CJYM
- Rosetown, Saskatchewan; Canada;
- Broadcast area: West Central Saskatchewan
- Frequency: 1330 kHz (AM)
- Branding: CJYM 1330

Programming
- Format: Classic hits

Ownership
- Owner: Golden West Broadcasting
- Sister stations: CFYM, CKVX-FM

History
- First air date: 1966

Technical information
- Class: B
- Power: 10,000 watts
- Repeater: CFYM 1210 Kindersley

Links
- Webcast: Listen Live
- Website: westcentralonline.com/cjym

= CJYM =

Radio station in Rosetown, Saskatchewan

CJYM (1330 AM) is a radio station broadcasting a classic hits format.
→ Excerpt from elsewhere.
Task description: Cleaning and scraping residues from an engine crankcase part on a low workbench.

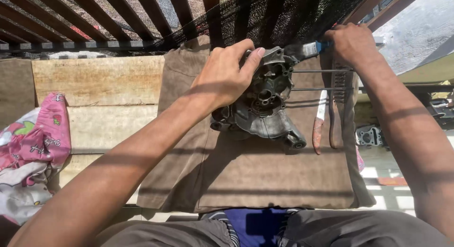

Licensed to Rosetown, Saskatchewan, Canada, it serves west central Saskatchewan.

==History==
It first began broadcasting in 1966 under the call letters CKKR. CJYM is a Class B AM station which broadcasts with a power of 10,000 watts daytime and nighttime. CJYM is the only full-power station in Canada which broadcasts on 1330 kHz.

The station celebrated its 40th anniversary in 2006 with a large party at the Rosetown park. The station is currently owned by Golden West Broadcasting.